There’s no question that Tennessee Williams is one of the highest regarded and greatest playwrights in theater. He is no stranger to creating some of the most iconic characters and stories that will forever be reused and recycled in pop culture. But like any artist, unfinished gems survive long after the artist has passed. And Williams is an example of that. For three decades, the pieces of one of Williams’s unfinished full lengths, In Masks Outrageous and Austere, have been attempted to be put together. The final project can now be seen at the Culture Project. Make no mistake, there are similar themes, personalities, and ideas that encompass Masks… that make it a genuine Williams play, but this is NOT your average Tennessee Williams production.

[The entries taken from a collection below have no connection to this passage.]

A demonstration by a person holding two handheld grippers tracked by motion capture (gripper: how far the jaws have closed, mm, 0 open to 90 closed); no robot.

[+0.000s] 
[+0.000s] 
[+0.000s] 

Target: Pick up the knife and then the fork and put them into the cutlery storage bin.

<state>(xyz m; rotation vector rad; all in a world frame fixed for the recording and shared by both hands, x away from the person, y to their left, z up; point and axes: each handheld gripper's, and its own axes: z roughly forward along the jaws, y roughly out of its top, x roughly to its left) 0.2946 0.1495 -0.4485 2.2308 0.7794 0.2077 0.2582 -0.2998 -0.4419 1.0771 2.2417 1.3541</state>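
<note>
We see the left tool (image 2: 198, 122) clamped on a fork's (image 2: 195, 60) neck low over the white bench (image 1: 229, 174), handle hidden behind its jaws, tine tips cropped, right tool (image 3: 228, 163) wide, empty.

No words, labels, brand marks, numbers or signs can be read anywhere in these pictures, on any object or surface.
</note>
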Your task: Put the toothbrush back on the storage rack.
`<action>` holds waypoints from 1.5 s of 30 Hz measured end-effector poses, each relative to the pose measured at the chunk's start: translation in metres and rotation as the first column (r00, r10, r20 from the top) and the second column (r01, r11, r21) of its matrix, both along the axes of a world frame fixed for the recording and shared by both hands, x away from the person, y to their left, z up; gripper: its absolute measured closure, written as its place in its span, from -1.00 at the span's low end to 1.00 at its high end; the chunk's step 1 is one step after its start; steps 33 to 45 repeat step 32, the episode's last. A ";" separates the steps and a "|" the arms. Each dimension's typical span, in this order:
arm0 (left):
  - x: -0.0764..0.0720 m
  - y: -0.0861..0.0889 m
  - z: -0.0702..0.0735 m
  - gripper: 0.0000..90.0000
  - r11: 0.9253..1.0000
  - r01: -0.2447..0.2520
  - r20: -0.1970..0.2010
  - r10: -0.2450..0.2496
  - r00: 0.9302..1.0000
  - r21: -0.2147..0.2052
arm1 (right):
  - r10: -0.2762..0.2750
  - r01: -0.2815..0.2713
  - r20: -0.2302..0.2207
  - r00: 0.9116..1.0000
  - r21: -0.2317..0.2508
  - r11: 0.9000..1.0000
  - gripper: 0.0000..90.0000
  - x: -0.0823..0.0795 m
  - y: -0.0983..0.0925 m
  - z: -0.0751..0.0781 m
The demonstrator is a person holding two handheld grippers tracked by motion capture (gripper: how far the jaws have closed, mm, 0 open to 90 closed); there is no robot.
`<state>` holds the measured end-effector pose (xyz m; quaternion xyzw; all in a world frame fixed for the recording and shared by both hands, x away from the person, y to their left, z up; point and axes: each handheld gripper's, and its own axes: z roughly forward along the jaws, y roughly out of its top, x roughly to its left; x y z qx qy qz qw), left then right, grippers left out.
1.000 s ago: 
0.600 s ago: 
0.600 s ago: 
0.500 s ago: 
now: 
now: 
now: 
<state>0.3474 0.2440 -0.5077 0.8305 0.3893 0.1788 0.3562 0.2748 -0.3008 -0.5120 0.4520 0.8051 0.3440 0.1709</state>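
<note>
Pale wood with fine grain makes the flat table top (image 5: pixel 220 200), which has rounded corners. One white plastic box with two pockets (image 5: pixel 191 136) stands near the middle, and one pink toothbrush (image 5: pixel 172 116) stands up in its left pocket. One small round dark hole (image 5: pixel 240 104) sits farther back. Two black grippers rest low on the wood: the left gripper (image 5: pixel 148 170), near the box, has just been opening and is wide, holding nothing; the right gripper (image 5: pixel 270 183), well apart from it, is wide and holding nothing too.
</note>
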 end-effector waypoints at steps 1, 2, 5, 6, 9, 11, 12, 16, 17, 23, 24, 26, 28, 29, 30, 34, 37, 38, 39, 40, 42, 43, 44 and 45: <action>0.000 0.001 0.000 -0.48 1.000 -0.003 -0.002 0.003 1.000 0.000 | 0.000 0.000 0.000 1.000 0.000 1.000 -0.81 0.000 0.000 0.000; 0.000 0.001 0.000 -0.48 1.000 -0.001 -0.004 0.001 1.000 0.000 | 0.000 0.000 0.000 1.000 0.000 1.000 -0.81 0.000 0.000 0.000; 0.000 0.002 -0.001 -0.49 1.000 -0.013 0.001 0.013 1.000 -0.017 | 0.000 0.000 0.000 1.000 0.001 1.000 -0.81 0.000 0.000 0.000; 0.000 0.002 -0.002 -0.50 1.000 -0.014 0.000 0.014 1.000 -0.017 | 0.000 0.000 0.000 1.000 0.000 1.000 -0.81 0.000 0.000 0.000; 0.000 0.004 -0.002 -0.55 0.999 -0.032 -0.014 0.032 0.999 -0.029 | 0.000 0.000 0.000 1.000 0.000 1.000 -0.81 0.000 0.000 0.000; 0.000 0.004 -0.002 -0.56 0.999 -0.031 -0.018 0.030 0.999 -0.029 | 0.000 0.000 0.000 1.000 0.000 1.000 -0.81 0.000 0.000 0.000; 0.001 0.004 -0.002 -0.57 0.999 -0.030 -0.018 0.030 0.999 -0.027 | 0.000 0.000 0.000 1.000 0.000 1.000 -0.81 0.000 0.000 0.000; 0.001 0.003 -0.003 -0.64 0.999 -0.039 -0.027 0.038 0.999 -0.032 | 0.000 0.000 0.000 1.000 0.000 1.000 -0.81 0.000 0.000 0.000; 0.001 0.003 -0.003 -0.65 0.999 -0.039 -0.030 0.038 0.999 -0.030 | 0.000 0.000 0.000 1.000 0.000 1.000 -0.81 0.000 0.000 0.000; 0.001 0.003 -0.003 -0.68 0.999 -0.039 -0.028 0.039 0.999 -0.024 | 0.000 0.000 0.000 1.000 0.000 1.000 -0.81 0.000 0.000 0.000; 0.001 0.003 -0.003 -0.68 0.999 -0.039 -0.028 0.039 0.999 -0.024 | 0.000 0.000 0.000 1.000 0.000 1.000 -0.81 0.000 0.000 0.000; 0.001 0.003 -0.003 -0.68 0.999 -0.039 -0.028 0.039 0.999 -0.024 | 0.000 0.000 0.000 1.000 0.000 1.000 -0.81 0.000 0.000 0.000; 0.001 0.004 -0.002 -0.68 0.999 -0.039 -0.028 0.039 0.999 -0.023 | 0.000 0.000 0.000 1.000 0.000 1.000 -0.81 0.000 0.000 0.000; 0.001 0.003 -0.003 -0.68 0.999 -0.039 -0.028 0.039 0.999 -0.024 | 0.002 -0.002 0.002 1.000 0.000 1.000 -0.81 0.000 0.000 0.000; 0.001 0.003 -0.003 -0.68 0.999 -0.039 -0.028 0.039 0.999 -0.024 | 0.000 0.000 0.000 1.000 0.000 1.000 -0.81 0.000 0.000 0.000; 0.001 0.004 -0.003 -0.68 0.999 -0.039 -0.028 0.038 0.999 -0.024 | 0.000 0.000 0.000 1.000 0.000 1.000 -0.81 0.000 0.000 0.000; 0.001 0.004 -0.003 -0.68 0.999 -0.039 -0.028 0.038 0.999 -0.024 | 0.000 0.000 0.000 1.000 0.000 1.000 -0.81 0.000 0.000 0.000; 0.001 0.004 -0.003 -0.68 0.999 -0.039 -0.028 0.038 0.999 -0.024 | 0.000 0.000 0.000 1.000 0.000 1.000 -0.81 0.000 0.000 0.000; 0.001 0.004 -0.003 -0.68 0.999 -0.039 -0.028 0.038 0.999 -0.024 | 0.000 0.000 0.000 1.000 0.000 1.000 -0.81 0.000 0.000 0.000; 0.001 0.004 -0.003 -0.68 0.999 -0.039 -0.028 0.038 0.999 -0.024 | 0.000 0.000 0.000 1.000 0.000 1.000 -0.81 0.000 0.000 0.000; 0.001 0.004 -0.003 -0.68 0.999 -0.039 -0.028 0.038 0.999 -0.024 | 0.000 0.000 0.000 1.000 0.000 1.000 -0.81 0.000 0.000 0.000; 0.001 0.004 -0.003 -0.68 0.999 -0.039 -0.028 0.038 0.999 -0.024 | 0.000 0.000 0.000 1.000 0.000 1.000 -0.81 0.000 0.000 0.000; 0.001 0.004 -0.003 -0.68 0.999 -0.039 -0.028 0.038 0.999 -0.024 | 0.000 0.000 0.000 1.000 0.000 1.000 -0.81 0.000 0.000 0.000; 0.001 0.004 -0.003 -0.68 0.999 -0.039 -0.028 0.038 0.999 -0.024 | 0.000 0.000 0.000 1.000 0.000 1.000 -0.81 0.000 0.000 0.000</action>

The very second you enter the theater, you begin to experience the tension and anxiety our main characters are soon to encounter. You are literally surrounded by James Noone’s pristine and sleek set on all sides with Alexander V. Nichols colorful LED lights combined with Darrell Maloney’s moving projections. Look closely at those pictures on the wall. Do they look familiar? They should. You’re being filmed. Terrifying? Absolutely. Want to add more anxiety? Three robotic men wearing identical suits and sunglasses watch us like a hawk, subtly reminding us of what we're about to see, and to turn off our cell phones. If you’re someone with major anxiety, don’t step foot inside until moments before the show begins. The anticipation may give you a heart attack. But once that door is slammed and the play is thrust into action, you learn that these uniformed Gideons are monitoring three abducted people, Babe Foxworth, an aging heiress, her young poet husband, Billy, and his even younger lover, Jerry. As they try to piece together where and why they are where they are, secrets are revealed and fights break out every which way. About halfway through the show, Billy, referring to him and his lovers, offers a line from another legendary playwright, “All the world’s a stage and we’re merely players.” Are they part of a masterpiece of theater within a certain characters mind serving as Williams’s proxy? I think so, but you’ll have to wait to find out in the end!

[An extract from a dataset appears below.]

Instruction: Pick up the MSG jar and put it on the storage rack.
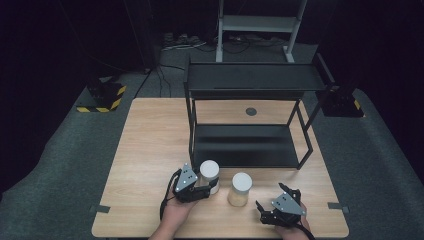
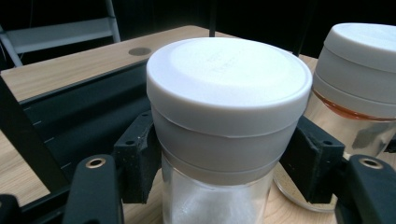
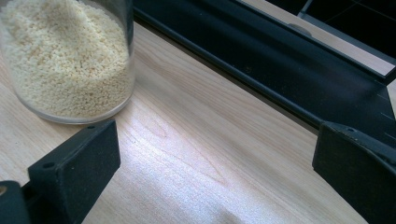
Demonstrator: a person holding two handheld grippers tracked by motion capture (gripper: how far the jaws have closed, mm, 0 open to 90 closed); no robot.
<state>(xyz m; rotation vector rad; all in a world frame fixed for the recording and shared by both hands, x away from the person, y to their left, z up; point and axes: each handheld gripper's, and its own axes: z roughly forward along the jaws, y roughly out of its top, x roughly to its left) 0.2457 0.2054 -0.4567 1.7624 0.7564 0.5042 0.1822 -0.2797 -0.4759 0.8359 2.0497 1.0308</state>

This place, though never located, is called “Gideon’s Point” where a cast of absurd characters waltz in and out of the scene, most of the time, still remaining in audience sight behind the plexiglass throughout the theater. While Babe, Billy, and Jerry appear to be stock characters from any Willliams play, the remaining nine characters may be Williams’s answer to absurdist theater. These characters include overdramtic neighbor of the invisible house next door, Mrs. Gorse-Bracken, played wonderfully by Alison Fraser, her retarded son Playboy who wears nothing but a raincoat, played exceptionally well by Connor Buckley, Babe’s untrustworthy maid Peg, oddly portrayed by Pamela Shaw, Peg’s new lover Joey (Christopher Halladay), and Mac and his Interpreter (Jermaine Miles and Jonathan Kim). Are you confused as to why these bizarre characters are in the same world as Babe, Jerry, and Billy? Well so are they. The legendary Shirley Knight, no stranger to performing the Williams cannon, portrays Babe with ease. Sure there are moments where you see the actress herself struggle with the words, but when she’s on, boy is she on. She offers a master class style performance where you want to see what she does next. Robert Beitzel as Billy has all the makings of a Williams character, though his accent could use some polishing. You could put him as Brick in Cat on a Hot Tin Roof and he could pull it off with ease. At first glance you have to wonder in what world would Beitzel’s Billy and Knight’s Babe be married, but when you dig into their exposition it all becomes clear. One of the best performances of the show comes from Sam Underwood as Jerry. From first interaction, it’s very clear why Billy has fallen for Jerry. Jerry doesn’t understand why he’s in this predicament and he will do anything to get himself, and his lover, out of it. Underwood shines with his conviction and ease on stage, making his character one of the only characters you have sympathy for. Though he’s well on his way, he will soon be one of those actors in very high demand.
As mentioned before, the overall design of Masks… is one of the best I have ever seen. The cohesiveness from all parties is what makes it such a success. Noone’s mirror and glass inspired headquarter allows for secrets and revelations alike that allows Nichols’s lights to create wonders. Gabriel Berry’s colorful yet sophisticated costumes are quite stunning, especially Fraser’s violet Gorse-Bracken dress. Dan Moses Schreier’s soundscape of beach sounds infused with the mechanical electronic score does wonders setting the mood for the play. And Maloney’s projections are nothing short of dramatic. David Schweizer does a nice job directing this “new” Williams play. Sure, occasionally some of his characters wander aimlessly in circles on the porch, but when they suddenly appear out of the darkness in every crevice of the set, you can’t help but think CREEPY!
If you’re a Tennessee Williams aficionado, you cannot miss In Masks Outrageous and Austere. You’ll wish you could see what a completely finished product would be, but you’ll love it nonetheless. If you walk out of the theater confused as to what you just saw, it’s probably a success.